§ ABOUT THIS TASK
Would you write out the data below exactly, with every line intact?

§ DATA SHOWN
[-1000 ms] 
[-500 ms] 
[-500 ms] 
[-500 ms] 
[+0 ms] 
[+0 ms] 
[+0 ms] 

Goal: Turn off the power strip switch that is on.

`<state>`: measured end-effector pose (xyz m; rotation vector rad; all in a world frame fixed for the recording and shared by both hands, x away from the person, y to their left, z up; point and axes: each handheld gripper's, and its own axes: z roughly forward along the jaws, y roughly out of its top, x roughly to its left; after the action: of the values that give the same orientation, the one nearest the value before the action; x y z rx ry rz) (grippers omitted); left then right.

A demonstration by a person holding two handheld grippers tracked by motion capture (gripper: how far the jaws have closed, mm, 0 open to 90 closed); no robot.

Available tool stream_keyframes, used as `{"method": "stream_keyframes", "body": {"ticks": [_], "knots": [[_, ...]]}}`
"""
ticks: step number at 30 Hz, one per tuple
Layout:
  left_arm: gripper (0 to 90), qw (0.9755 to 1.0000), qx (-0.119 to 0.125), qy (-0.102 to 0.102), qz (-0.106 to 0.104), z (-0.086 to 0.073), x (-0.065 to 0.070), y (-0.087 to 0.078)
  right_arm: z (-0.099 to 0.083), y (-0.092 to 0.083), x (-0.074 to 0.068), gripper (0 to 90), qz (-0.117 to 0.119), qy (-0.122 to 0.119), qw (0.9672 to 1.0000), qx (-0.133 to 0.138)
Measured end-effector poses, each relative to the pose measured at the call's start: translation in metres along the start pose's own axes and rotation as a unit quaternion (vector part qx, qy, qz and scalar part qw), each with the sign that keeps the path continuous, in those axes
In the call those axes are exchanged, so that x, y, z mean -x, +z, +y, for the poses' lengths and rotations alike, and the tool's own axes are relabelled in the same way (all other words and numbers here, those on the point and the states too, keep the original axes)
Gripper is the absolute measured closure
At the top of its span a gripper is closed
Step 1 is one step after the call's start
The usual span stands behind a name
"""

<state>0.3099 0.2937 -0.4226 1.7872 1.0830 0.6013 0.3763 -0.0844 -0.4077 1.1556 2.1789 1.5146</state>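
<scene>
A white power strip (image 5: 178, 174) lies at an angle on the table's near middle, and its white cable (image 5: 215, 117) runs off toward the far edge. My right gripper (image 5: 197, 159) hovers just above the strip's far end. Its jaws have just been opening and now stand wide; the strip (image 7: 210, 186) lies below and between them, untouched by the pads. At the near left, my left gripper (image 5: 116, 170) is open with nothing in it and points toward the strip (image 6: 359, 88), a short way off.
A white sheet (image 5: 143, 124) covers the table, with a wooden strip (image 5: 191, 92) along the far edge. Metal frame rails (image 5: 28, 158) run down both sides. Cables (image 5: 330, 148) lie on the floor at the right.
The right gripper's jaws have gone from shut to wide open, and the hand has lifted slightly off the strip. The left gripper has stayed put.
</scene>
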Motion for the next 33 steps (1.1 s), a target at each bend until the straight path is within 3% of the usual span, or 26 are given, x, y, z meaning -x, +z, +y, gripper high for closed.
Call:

§ EXERCISE RESULT
[-1000 ms] 
[-500 ms] 
[-500 ms] 
[-500 ms] 
[+0 ms] 
[+0 ms] 
[+0 ms] 

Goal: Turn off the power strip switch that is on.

`<state>`: measured end-effector pose (xyz m; rotation vector rad; all in a world frame fixed for the recording and shared by both hands, x away from the person, y to their left, z up; point and axes: each handheld gripper's, and its own axes: z roughly forward along the jaws, y roughly out of its top, x roughly to its left; after the action: of the values that give the same orientation, the one nearest the value before the action; x y z rx ry rz) (grippers omitted); left then right.

A demonstration by a person holding two handheld grippers tracked by motion capture (gripper: how far the jaws have closed, mm, 0 open to 90 closed); no robot.

Available tool stream_keyframes, used as `{"method": "stream_keyframes", "body": {"ticks": [_], "knots": [[_, ...]]}}`
"""
ticks: step number at 30 Hz, one per tuple
Layout:
  left_arm: gripper (0 to 90), qw (0.9755 to 1.0000), qx (-0.119 to 0.125), qy (-0.102 to 0.102), qz (-0.106 to 0.104), z (-0.086 to 0.073), x (-0.065 to 0.070), y (-0.087 to 0.078)
  right_arm: z (-0.099 to 0.083), y (-0.092 to 0.083), x (-0.074 to 0.068), gripper (0 to 90), qz (-0.117 to 0.119), qy (-0.122 to 0.119), qw (0.9672 to 1.0000), qx (-0.133 to 0.138)
Measured end-effector poses, each relative to the pose measured at the call's start: translation in metres along the start pose's own axes and rotation as a unit quaternion (vector part qx, qy, qz and scalar part qw), each with the sign that keeps the path continuous, in those axes
In the call those axes are exchanged, so that x, y, z mean -x, +z, +y, for the poses' lengths and rotations alike, and the tool's own axes are relabelled in the same way (all other words and numbers here, those on the point and the states too, keep the original axes)
Gripper is the absolute measured closure
At the top of its span a gripper is closed
Step 1 is one step after the call's start
The usual span stands behind a name
"""

<state>0.3099 0.2937 -0.4226 1.7872 1.0830 0.6013 0.3763 -0.0844 -0.4077 1.1556 2.1789 1.5146</state>
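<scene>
A white power strip (image 5: 178, 174) lies at an angle on the table's near middle, and its white cable (image 5: 215, 117) runs off toward the far edge. My right gripper (image 5: 197, 159) hovers just above the strip's far end. Its jaws have just been opening and now stand wide; the strip (image 7: 210, 186) lies below and between them, untouched by the pads. At the near left, my left gripper (image 5: 116, 170) is open with nothing in it and points toward the strip (image 6: 359, 88), a short way off.
A white sheet (image 5: 143, 124) covers the table, with a wooden strip (image 5: 191, 92) along the far edge. Metal frame rails (image 5: 28, 158) run down both sides. Cables (image 5: 330, 148) lie on the floor at the right.
The right gripper's jaws have gone from shut to wide open, and the hand has lifted slightly off the strip. The left gripper has stayed put.
</scene>
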Motion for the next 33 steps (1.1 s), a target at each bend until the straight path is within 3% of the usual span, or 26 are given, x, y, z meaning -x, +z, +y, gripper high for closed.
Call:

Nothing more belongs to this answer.